Валерия застегнула свой шлем и упругой походкой поспешила к морю.
Девочки ловили рыбу. Наиболее смелые играли с волной, дразнили ее, бежали за ней, а как только другая их настигала, с визгом мчались к берегу. Родные дочери Евы! Охотниц среди них нет! Амазонок среди них нет! Все эти девчонки отличались неуклюжей грацией молодых кобыл, и на всех были красные купальные костюмы. Жалкие приморские маки! Боже! Что ты сделал с их отцами! Отцы спят в песке. Какой-нибудь малыш, роющийся в нем, нет-нет да и выкопает белый оскал челюсти, сомкнувшейся на последнем крике.

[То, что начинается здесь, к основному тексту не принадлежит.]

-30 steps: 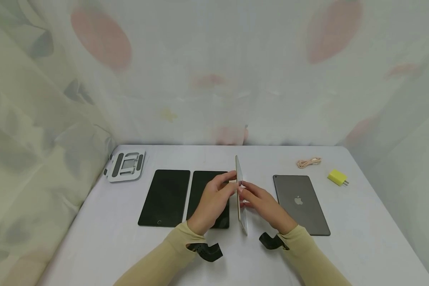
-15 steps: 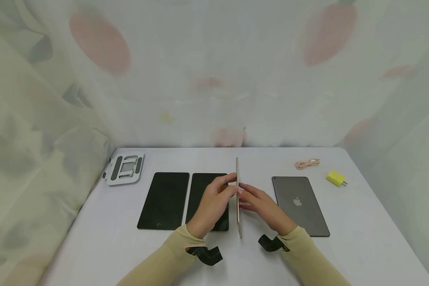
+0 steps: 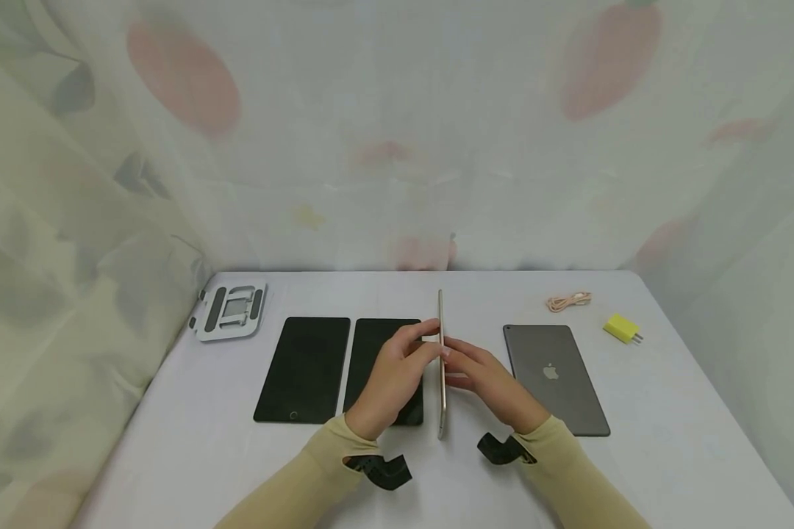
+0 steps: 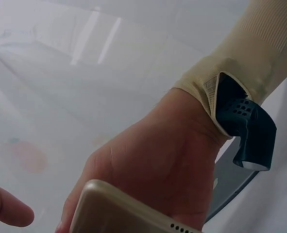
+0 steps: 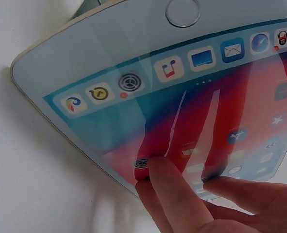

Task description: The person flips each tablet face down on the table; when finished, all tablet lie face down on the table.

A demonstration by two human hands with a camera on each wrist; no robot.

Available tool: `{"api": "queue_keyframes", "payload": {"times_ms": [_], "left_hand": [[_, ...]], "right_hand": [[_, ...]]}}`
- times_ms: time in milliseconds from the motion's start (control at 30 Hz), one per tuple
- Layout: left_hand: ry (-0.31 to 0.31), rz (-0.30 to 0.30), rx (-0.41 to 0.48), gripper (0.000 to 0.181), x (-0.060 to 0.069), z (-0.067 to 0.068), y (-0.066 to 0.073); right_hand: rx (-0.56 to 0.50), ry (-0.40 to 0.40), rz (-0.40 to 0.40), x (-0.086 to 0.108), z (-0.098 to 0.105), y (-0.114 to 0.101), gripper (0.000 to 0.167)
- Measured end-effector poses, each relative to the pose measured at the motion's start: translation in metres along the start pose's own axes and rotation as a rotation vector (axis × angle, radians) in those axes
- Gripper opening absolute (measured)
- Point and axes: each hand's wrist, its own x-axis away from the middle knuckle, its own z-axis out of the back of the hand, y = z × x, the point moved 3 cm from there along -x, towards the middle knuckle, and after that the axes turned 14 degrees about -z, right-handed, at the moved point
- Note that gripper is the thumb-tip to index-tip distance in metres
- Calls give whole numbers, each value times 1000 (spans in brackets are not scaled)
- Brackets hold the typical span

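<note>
A tablet [image 3: 442, 397] with a pale gold rim is held on edge between both hands, its lit screen [image 5: 192, 121] facing right. Head view: the left hand [image 3: 397, 371] grips it from the left, its thumb by the upper edge. From the right, the right hand [image 3: 492, 378] holds it. Right wrist view: the right hand's fingers [image 5: 175, 194] touch the screen, which carries several app icons and a home button. In the left wrist view the tablet's corner [image 4: 104, 199] partly covers the right hand [image 4: 158, 150]; a fingertip [image 4: 12, 208] shows at left. Whether the tablet touches the table is unclear.
Two black-screened tablets lie left of centre, one fully visible [image 3: 304, 371], the other [image 3: 377, 338] partly under the left arm. A grey tablet [image 3: 556, 382] lies face down at right. A folding stand [image 3: 231, 312], coiled cable [image 3: 569, 301] and yellow charger [image 3: 622, 328] sit farther back.
The held tablet has turned slightly; a sliver of its screen side showed a second ago, and now mostly its thin edge faces the head camera. Both hands stay in nearly the same place.
</note>
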Motion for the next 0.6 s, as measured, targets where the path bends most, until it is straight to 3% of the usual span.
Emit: {"api": "queue_keyframes", "payload": {"times_ms": [233,600], "left_hand": [[-28,25,40,53,-2,-2,-5],[-120,125,77,46,-8,-6,-30]], "right_hand": [[-12,5,5,2,7,-1,70],[15,63,67,18,21,-11,63]]}}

Боже мой! И ведь все это мои братья!
Абель, взметнув брызги пены, вбежал в радужные переливы солнечного света. А потом он бесконечно долго шел к далекой полной воде, медленно передвигая ноги, мощные свои форштевни, выставив грудь бушпритом. Жак здорово плавал! Счастье его, что он хорошо плавал, счастье, а то ведь… Счастье? Э, да не все ли…
Потрескивают голубоватые вспышки. Плещется невидимое море. Они — внутри некой губки.
— В Саутгемптоне скука, — рычит Жак, — но я бы дорого дал за то, чтоб вернуться!
— Ради Дженнифер?
— Ну, конечно, ради Дженнифер! Я же с ней встречался!
— Я тоже, — говорит Абель.
Но Жак не слышит.
Шум нарастает. Можно подумать, что прямо над ними мусоропровод. Отец Дженнифер — торговец из старого города, проживает близ городской стены, рядом с «Отелем Тюдор». Дженнифер — перезрелая девица, кожа у нее молочной белизны, она похожа на одну из тех красоток, каких писал Рейнолдс, питает слабость к молодым военным; ее добродетель закаляется на огне беспрестанных ухаживаний, а за ней кто-кто только не ухаживает: и пехтура, и матросня, и Томми, и канадцы, и французы, и поляки! Мать, типичная английская housekeeper [12] Домашняя хозяйка (англ.).
, установила за ней неусыпный надзор. Эти дно силы находились в состоянии равновесия до тех пор, пока в игру не вступил красавец Жак. «А ведь этот скот и правда красив!»